* Work task
Please set down every record exactly as it appears below.

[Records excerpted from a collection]
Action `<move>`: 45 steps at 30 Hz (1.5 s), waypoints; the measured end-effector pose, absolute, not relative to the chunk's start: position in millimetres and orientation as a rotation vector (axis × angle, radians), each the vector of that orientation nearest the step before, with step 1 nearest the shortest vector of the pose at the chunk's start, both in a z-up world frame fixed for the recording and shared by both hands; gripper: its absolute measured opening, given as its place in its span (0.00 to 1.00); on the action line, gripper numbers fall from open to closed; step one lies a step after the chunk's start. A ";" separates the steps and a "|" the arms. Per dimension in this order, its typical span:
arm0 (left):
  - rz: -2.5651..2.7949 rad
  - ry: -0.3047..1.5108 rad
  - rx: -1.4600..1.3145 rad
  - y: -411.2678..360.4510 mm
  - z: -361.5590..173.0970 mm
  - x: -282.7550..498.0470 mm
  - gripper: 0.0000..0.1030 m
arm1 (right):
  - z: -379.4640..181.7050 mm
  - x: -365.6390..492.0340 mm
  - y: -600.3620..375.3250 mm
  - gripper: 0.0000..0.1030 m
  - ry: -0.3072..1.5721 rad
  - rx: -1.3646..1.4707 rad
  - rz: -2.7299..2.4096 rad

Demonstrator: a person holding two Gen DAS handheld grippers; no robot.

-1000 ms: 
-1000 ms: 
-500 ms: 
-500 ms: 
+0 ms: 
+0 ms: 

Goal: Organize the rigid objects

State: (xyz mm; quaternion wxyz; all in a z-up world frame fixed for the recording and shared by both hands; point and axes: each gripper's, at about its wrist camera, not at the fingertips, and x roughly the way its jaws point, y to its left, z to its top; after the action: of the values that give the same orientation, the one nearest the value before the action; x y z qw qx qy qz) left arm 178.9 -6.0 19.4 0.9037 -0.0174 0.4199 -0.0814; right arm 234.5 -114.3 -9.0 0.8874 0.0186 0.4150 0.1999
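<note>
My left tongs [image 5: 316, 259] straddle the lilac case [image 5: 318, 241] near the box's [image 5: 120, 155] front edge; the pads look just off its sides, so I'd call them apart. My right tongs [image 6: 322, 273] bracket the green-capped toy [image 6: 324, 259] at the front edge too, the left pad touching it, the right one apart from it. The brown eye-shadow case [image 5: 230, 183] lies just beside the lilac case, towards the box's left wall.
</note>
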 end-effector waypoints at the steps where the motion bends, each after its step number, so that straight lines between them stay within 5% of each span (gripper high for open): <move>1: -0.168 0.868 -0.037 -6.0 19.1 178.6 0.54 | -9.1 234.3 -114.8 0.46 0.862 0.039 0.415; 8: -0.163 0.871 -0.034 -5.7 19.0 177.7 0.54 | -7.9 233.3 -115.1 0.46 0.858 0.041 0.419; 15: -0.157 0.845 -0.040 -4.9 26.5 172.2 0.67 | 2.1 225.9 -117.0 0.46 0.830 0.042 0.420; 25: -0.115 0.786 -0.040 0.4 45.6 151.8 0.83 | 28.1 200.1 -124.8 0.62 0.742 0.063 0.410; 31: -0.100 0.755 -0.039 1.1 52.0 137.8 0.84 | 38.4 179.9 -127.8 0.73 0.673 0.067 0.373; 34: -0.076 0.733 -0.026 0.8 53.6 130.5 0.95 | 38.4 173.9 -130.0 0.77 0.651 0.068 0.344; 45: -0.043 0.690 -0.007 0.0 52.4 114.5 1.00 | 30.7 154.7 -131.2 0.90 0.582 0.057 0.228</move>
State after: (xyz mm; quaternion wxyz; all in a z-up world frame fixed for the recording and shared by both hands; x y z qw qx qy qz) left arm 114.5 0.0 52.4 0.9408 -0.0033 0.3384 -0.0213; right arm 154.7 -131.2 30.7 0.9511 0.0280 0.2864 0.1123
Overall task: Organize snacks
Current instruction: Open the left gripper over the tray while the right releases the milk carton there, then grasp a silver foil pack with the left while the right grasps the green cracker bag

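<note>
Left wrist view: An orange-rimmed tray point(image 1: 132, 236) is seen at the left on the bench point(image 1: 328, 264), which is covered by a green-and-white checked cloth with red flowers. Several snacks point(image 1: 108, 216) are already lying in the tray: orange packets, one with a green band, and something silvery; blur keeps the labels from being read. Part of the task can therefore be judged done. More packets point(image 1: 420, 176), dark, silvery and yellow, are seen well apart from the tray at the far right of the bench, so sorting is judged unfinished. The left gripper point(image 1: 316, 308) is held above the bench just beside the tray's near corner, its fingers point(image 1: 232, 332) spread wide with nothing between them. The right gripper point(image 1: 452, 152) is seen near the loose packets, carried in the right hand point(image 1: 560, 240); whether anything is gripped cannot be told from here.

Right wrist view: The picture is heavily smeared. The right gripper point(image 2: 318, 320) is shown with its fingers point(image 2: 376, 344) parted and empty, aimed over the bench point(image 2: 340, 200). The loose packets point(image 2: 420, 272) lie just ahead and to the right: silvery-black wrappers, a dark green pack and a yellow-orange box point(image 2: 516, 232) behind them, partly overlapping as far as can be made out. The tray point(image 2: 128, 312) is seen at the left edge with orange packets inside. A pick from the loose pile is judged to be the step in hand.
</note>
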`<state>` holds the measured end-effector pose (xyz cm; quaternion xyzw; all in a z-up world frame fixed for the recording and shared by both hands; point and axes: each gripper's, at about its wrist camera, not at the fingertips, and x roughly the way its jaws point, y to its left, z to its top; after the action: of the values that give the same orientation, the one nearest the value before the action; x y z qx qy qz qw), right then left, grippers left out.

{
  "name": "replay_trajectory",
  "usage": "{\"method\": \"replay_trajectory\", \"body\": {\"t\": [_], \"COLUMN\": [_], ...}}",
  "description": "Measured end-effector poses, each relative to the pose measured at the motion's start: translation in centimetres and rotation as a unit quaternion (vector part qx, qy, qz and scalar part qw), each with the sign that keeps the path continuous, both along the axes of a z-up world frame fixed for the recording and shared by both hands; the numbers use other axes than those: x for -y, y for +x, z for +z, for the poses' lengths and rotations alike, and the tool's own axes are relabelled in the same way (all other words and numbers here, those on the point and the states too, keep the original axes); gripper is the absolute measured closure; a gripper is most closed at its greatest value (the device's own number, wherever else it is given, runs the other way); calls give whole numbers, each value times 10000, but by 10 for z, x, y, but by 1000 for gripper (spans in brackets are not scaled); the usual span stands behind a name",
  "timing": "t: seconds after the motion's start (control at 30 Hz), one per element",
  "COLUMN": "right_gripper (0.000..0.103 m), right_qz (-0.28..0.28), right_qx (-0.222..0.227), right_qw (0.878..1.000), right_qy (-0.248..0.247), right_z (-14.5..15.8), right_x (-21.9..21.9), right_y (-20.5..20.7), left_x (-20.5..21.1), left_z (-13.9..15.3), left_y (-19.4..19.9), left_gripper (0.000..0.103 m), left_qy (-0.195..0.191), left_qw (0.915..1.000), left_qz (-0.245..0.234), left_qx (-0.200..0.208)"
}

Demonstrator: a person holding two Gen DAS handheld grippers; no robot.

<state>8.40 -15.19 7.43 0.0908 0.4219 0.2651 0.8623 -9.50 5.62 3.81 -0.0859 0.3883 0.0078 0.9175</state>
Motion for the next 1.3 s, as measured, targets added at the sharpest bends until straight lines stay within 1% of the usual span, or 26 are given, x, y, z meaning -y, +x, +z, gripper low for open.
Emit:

* Result below
Action `<move>`: 45 steps at 30 Hz (1.5 s), waypoints; the measured end-effector pose, absolute, not relative to the chunk's start: position in millimetres and orientation as a rotation vector (axis × angle, radians), each the vector of that orientation nearest the step before, with step 1 nearest the shortest vector of the pose at the chunk's start, both in a z-up world frame fixed for the recording and shared by both hands; gripper: its absolute measured opening, given as its place in its span (0.00 to 1.00); on the action line, gripper numbers fall from open to closed; step one lies a step after the chunk's start. A ";" separates the steps and a "|" the arms. Per dimension in this order, its typical span:
arm0 (left):
  - rz: -2.5651..2.7949 rad
  - ry: -0.3047..1.5108 rad
  - rx: -1.4600..1.3145 rad
  - y: -411.2678..360.4510 mm
  - z: -361.5590..173.0970 mm
  - x: -282.7550..498.0470 mm
  - gripper: 0.0000..0.1030 m
arm1 (right):
  - z: -379.4640..181.7050 mm
  - x: -365.6390..492.0340 mm
  - y: -600.3620..375.3250 mm
  - gripper: 0.0000..0.1030 m
  - ry: -0.3072..1.5721 rad
  - rx: -1.3646..1.4707 rad
  - rz: -2.7299..2.4096 rad

Demonstrator: a person holding two Gen DAS handheld grippers; no robot.

-1000 ms: 
-1000 ms: 
-500 ms: 
-500 ms: 
+0 ms: 
+0 ms: 

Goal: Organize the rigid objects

State: (xyz mm; quaternion wxyz; all in a z-up world frame fixed for the recording and shared by both hands; point and axes: each gripper's, at about its wrist camera, not at the fingertips, and x roughly the way its jaws point, y to its left, z to its top; after the action: of the values that give the same orientation, the one nearest the value before the action; x y z qw qx qy qz) left arm 178.9 -6.0 19.4 0.9037 -0.0174 0.4199 -0.0814; right arm 234.5 -114.3 -9.0 0.8874 0.0186 0.4150 0.1999
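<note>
My left tongs [image 5: 316, 259] straddle the lilac case [image 5: 318, 241] near the box's [image 5: 120, 155] front edge; the pads look just off its sides, so I'd call them apart. My right tongs [image 6: 322, 273] bracket the green-capped toy [image 6: 324, 259] at the front edge too, the left pad touching it, the right one apart from it. The brown eye-shadow case [image 5: 230, 183] lies just beside the lilac case, towards the box's left wall.
</note>
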 end-effector waypoints at the steps where the motion bends, each after its step number, so that straight lines between them stay within 5% of each span (gripper high for open): <move>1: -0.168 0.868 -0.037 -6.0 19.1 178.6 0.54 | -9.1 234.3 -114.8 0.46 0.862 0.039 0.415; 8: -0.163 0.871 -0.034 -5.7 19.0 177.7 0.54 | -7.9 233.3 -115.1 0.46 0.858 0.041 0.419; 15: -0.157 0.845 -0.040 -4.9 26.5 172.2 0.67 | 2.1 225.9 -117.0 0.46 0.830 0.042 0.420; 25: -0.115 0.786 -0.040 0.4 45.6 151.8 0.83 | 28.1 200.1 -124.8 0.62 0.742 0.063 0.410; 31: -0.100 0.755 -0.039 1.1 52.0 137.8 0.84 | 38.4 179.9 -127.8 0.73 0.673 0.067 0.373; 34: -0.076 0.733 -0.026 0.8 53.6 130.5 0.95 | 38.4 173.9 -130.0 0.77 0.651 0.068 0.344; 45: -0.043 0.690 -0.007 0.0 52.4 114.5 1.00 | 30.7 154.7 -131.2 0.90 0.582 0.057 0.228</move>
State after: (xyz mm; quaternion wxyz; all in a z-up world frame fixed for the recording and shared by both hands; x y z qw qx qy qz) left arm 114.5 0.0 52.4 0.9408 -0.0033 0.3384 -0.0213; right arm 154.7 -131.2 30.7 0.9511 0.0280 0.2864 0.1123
Overall task: Organize snacks
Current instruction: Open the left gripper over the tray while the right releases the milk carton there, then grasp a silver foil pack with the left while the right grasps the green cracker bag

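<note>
Left wrist view: An orange-rimmed tray point(image 1: 132, 236) is seen at the left on the bench point(image 1: 328, 264), which is covered by a green-and-white checked cloth with red flowers. Several snacks point(image 1: 108, 216) are already lying in the tray: orange packets, one with a green band, and something silvery; blur keeps the labels from being read. Part of the task can therefore be judged done. More packets point(image 1: 420, 176), dark, silvery and yellow, are seen well apart from the tray at the far right of the bench, so sorting is judged unfinished. The left gripper point(image 1: 316, 308) is held above the bench just beside the tray's near corner, its fingers point(image 1: 232, 332) spread wide with nothing between them. The right gripper point(image 1: 452, 152) is seen near the loose packets, carried in the right hand point(image 1: 560, 240); whether anything is gripped cannot be told from here.

Right wrist view: The picture is heavily smeared. The right gripper point(image 2: 318, 320) is shown with its fingers point(image 2: 376, 344) parted and empty, aimed over the bench point(image 2: 340, 200). The loose packets point(image 2: 420, 272) lie just ahead and to the right: silvery-black wrappers, a dark green pack and a yellow-orange box point(image 2: 516, 232) behind them, partly overlapping as far as can be made out. The tray point(image 2: 128, 312) is seen at the left edge with orange packets inside. A pick from the loose pile is judged to be the step in hand.
</note>
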`<state>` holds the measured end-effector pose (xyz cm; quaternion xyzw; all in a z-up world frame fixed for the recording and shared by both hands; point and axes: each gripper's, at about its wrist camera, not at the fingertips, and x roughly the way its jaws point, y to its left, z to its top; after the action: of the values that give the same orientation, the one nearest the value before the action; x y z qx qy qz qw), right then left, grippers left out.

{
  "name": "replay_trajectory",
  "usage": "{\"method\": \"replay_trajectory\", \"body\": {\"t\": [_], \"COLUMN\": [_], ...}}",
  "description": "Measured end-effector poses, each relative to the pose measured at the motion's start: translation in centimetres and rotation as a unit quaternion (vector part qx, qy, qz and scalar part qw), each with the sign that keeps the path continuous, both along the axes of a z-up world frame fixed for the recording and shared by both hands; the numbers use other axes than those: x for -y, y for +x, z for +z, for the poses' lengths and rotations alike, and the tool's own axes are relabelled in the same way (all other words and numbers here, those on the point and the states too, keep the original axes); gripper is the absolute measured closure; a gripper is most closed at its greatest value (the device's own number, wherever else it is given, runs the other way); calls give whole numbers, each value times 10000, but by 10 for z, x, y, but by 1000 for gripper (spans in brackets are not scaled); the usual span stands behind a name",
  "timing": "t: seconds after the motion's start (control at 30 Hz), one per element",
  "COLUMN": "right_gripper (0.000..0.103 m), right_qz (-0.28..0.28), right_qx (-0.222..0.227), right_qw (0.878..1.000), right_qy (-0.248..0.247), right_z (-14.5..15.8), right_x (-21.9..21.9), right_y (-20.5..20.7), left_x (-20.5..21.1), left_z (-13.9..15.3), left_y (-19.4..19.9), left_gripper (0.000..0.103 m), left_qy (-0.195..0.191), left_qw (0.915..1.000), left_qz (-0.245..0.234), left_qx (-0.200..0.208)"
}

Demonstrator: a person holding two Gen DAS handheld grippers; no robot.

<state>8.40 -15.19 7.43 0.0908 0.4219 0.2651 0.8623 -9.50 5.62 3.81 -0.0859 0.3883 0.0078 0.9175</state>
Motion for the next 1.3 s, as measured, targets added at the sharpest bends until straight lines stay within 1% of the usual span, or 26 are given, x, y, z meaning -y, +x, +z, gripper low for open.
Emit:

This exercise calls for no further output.